Submitted by the Williams Lake Film Club
The Williams Lake Film Club is excited to bring One Day in the Life of Noah Piugattuk, the latest film by legendary Inuit filmmaker Zacharias Kunuk to the Gibraltar Room next week.
Recently, at the 2019 Vancouver International Film Festival last fall, the film received the cash award for Best Canadian Film. Many are familiar with Kunuk’s groundbreaking 2001 film Atanarjuat The Fast Runner, which won the Camera d’or at the Cannes Film Festival (for the best first feature film presented in one of the Cannes’ selections). It was the first Canadian dramatic feature film produced entirely in Inuktitut, and in 2015 a poll of filmmakers and critics from the Toronto International Film Festival named it the greatest Canadian film of all time.

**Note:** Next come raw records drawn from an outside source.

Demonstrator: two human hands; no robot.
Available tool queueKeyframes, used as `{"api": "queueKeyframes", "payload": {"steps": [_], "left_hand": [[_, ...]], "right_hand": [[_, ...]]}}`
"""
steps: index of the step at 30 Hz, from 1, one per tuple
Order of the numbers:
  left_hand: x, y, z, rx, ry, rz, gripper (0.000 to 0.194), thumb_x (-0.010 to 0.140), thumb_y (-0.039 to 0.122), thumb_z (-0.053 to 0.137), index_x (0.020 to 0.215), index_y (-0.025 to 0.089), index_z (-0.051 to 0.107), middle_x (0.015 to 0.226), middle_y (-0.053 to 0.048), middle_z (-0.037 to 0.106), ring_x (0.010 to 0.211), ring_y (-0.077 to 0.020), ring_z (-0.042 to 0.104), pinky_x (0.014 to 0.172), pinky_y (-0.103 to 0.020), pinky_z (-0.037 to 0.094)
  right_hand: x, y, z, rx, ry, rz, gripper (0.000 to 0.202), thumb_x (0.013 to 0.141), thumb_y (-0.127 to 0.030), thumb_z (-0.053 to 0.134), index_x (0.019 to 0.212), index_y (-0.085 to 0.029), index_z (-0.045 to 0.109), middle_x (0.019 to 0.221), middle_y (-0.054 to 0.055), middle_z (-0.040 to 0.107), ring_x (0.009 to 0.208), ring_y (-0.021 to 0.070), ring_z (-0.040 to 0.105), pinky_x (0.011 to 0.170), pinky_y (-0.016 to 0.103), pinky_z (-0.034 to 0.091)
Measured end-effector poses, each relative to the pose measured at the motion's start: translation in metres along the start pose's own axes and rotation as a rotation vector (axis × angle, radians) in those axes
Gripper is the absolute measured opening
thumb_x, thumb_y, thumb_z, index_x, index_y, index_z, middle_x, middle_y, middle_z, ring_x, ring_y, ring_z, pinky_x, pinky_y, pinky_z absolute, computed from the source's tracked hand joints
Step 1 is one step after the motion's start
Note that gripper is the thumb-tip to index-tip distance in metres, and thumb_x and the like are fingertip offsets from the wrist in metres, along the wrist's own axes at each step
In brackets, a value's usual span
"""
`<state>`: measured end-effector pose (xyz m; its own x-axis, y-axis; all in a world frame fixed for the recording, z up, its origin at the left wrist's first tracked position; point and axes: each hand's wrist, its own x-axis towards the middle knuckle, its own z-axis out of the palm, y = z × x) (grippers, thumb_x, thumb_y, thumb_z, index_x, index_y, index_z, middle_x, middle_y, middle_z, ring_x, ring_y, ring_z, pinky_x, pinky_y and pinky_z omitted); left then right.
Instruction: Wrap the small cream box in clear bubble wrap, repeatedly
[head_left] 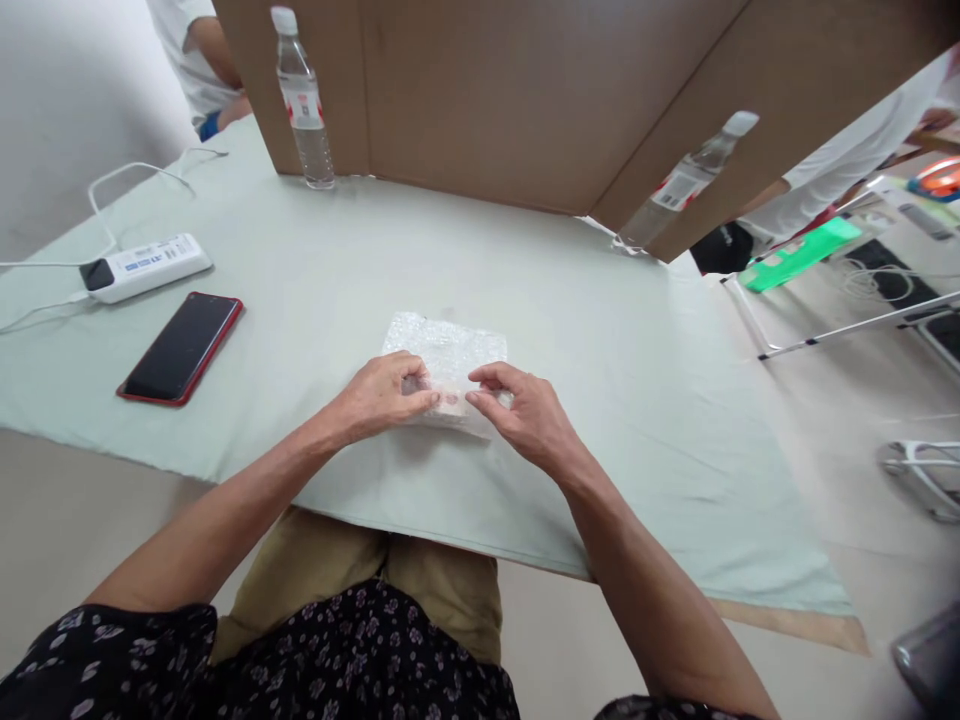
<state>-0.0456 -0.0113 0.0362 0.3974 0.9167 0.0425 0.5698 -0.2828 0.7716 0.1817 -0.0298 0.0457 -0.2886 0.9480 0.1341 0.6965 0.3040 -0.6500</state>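
A sheet of clear bubble wrap (450, 345) lies on the cloth in front of me, its near part appearing folded over. My left hand (386, 395) rests at its left side, with the thumb over the wrap and a gap between thumb and curved fingers. At the right side is my right hand (521, 405), its thumb and index finger apart, the tips close to the wrap. Small pinkish marks show on the wrap between the two thumbs; whether something lies inside is too unclear to tell. Neither hand visibly grips anything.
A pale green cloth (637, 430) covers the table. To the left lie a red-edged phone (180, 348) and a white power bank (154, 267) with cables. Water bottles stand at the left (306, 110) and right (686, 185) before a cardboard screen (480, 100). Other people are partly visible behind it.
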Motion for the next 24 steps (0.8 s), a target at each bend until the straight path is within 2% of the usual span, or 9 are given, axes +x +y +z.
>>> {"api": "queueKeyframes", "payload": {"steps": [2, 4, 6, 9, 12, 15, 19, 21, 24], "left_hand": [[-0.014, 0.002, -0.004, 0.073, 0.014, 0.174, 0.008, 0.086, 0.027, 0.063, 0.084, 0.020, 0.065, 0.109, -0.006, 0.070, 0.101, -0.0214, 0.065, 0.082, -0.034, 0.052], [-0.029, 0.004, -0.005, 0.197, 0.044, 0.304, 0.005, 0.090, 0.021, 0.061, 0.085, 0.020, 0.064, 0.120, -0.009, 0.068, 0.115, -0.0242, 0.062, 0.096, -0.041, 0.051], [-0.045, 0.004, -0.004, 0.299, 0.087, 0.377, 0.009, 0.093, 0.018, 0.059, 0.086, 0.020, 0.064, 0.126, -0.011, 0.066, 0.118, -0.0253, 0.061, 0.098, -0.043, 0.051], [-0.065, 0.001, 0.002, 0.412, 0.118, 0.447, 0.010, 0.094, 0.015, 0.059, 0.086, 0.019, 0.064, 0.128, -0.012, 0.066, 0.118, -0.0271, 0.061, 0.097, -0.045, 0.053], [-0.077, -0.003, 0.009, 0.463, 0.149, 0.477, 0.012, 0.095, 0.014, 0.058, 0.086, 0.019, 0.065, 0.126, -0.013, 0.068, 0.115, -0.0273, 0.063, 0.096, -0.045, 0.054], [-0.084, -0.004, 0.015, 0.469, 0.146, 0.478, 0.012, 0.094, 0.013, 0.058, 0.086, 0.018, 0.065, 0.124, -0.013, 0.069, 0.112, -0.0270, 0.063, 0.095, -0.044, 0.054], [-0.085, -0.004, 0.019, 0.438, 0.141, 0.478, 0.008, 0.092, 0.011, 0.061, 0.087, 0.017, 0.064, 0.122, -0.014, 0.069, 0.108, -0.0267, 0.064, 0.093, -0.043, 0.054], [-0.084, -0.004, 0.019, 0.418, 0.151, 0.482, 0.006, 0.092, 0.012, 0.062, 0.088, 0.017, 0.063, 0.121, -0.014, 0.069, 0.107, -0.0266, 0.064, 0.093, -0.043, 0.054], [-0.083, -0.004, 0.019, 0.389, 0.172, 0.471, 0.006, 0.091, 0.011, 0.063, 0.087, 0.017, 0.063, 0.119, -0.013, 0.070, 0.106, -0.0267, 0.066, 0.092, -0.043, 0.054]], "right_hand": [[-0.008, -0.005, -0.010, 0.101, -0.070, -0.005, 0.018, 0.091, -0.036, 0.064, 0.099, -0.022, 0.072, 0.083, 0.001, 0.074, 0.075, 0.0172, 0.068, 0.072, 0.030, 0.051], [-0.014, -0.009, -0.022, 0.224, -0.188, 0.018, 0.024, 0.095, -0.042, 0.059, 0.095, -0.021, 0.072, 0.079, 0.001, 0.074, 0.069, 0.0155, 0.067, 0.065, 0.029, 0.051], [-0.013, -0.010, -0.033, 0.260, -0.201, 0.041, 0.030, 0.097, -0.044, 0.055, 0.092, -0.021, 0.073, 0.079, 0.002, 0.074, 0.068, 0.0156, 0.067, 0.064, 0.028, 0.051], [-0.003, -0.005, -0.041, 0.151, -0.165, 0.001, 0.026, 0.096, -0.040, 0.055, 0.093, -0.021, 0.074, 0.090, 0.003, 0.077, 0.080, 0.0183, 0.069, 0.071, 0.031, 0.053], [0.008, 0.000, -0.032, -0.001, -0.224, -0.088, 0.027, 0.091, -0.041, 0.062, 0.109, -0.024, 0.073, 0.112, 0.005, 0.077, 0.098, 0.0238, 0.070, 0.084, 0.038, 0.055], [0.012, 0.000, -0.011, -0.195, -0.238, -0.169, 0.049, 0.082, -0.039, 0.074, 0.127, -0.022, 0.066, 0.131, 0.011, 0.071, 0.117, 0.0317, 0.066, 0.095, 0.046, 0.053], [0.010, -0.006, 0.010, -0.307, -0.235, -0.189, 0.037, 0.085, -0.028, 0.067, 0.121, -0.020, 0.066, 0.123, 0.011, 0.074, 0.110, 0.0305, 0.068, 0.092, 0.043, 0.050], [0.009, -0.007, 0.013, -0.291, -0.214, -0.201, 0.035, 0.085, -0.027, 0.066, 0.119, -0.021, 0.066, 0.122, 0.009, 0.075, 0.107, 0.0287, 0.068, 0.091, 0.041, 0.049], [0.008, -0.005, 0.014, -0.274, -0.266, -0.210, 0.034, 0.084, -0.027, 0.066, 0.118, -0.021, 0.066, 0.116, 0.008, 0.076, 0.102, 0.0269, 0.069, 0.089, 0.040, 0.047]]}}
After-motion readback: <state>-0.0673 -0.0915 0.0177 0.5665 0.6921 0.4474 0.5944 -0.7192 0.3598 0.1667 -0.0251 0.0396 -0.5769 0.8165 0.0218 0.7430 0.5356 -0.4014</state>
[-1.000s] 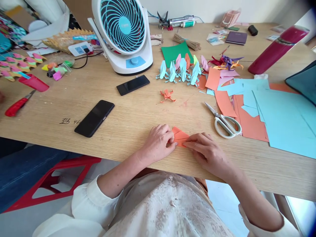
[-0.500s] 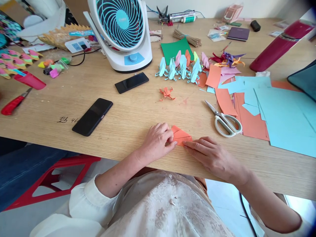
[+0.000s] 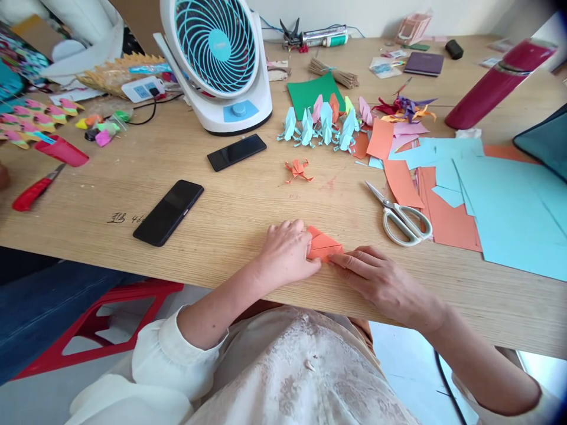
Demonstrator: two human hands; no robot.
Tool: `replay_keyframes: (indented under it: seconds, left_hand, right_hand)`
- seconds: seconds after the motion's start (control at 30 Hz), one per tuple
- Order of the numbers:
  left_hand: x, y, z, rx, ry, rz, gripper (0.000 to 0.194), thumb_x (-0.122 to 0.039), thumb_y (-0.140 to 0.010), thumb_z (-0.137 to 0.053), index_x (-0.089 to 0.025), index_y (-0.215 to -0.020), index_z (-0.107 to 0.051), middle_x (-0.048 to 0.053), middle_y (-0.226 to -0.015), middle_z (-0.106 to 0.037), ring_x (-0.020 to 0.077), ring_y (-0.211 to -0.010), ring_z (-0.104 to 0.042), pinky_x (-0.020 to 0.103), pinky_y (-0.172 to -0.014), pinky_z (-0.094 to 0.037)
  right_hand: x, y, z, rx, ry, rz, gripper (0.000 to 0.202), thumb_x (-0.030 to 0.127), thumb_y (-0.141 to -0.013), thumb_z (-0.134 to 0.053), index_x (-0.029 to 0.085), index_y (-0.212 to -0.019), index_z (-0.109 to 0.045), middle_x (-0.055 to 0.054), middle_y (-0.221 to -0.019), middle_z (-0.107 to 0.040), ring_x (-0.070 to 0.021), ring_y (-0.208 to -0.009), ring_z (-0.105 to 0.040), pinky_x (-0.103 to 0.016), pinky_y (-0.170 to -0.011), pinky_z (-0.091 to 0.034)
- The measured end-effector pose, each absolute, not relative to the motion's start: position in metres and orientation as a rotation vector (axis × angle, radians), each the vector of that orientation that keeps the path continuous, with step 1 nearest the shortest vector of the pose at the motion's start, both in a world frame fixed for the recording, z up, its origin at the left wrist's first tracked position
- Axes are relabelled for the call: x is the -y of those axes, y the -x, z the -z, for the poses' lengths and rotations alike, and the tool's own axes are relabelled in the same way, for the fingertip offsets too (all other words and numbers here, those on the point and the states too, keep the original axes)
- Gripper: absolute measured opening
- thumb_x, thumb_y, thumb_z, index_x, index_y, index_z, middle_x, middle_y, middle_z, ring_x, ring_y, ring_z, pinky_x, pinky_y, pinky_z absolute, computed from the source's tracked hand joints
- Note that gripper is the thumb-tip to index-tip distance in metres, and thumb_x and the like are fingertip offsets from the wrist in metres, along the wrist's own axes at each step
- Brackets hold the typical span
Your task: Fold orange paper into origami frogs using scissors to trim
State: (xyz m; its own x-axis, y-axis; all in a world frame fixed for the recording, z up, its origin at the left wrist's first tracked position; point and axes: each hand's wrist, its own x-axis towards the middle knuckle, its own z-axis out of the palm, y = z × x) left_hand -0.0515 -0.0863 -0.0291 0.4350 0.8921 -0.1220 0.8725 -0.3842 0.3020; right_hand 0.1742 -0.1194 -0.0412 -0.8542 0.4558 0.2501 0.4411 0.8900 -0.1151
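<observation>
A folded piece of orange paper (image 3: 324,243) lies on the wooden table near its front edge, with creases across it. Curled over its left end is my left hand (image 3: 290,251), the thumb pressed at the lower side. My right hand (image 3: 376,274) holds the lower right corner with its fingertips, fingers close together. Beyond the hands sits a small orange origami figure (image 3: 298,170). To the right, scissors (image 3: 405,223) with pale handles lie with their points toward the far left. The parts of the paper under my left fingers are hidden.
Orange and light blue sheets (image 3: 522,218) cover the right side. Several paper figures (image 3: 326,124) stand behind, near a fan (image 3: 221,65). Two phones (image 3: 169,212) lie left. A red knife (image 3: 38,189), a red cup (image 3: 64,150) and a tilted magenta flask (image 3: 496,88) are farther out.
My left hand has shifted slightly on the orange paper, its thumb now farther right along the lower edge. The right hand stays nearly in place. The whole view has moved a little.
</observation>
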Motion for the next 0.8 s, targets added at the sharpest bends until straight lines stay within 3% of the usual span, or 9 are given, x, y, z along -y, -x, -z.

In One Day in the Life of Noah Piugattuk, Kunuk focuses his attention on a pivotal day in Inuit-colonial history in 1961, at a time when the Canadian government had ordered Inuit people to leave the land and move into communities to attend English-language federal day schools, a policy that would change Inuit culture in Canada forever. It is the dramatization of a true story that was passed down to Kunuk through oral tradition, and the story is a very personal one to him, as he was born in Kapuivik, where the story takes place and was part of Noah Piugattuk’s band.
As Kunuk notes, “it’s an important part of our history and one I’ve been able to tell from my own personal perspective” (quoted in Frieze.com). Kunuk had the entire community involved in the production, with women stitching traditional outfits and men constructing props, while children and youth stayed busy training to run dog teams.
The film follows Noah Piugattuk (played brilliantly by Apayata Kotierk – Piugattuk’s real-life nephew) as he leads members of his community on a traditional seal hunt.
The drama begins when they are interrupted by a white man (played by Kim Bodnia from Killing Eve), a government emissary, who arrives on a mission to persuade Noah to move his nomadic Inuit band to a settlement in Igloolik.
Working as a translator is their friend Elavuarjuk, who introduces the white man simply as “the Boss.”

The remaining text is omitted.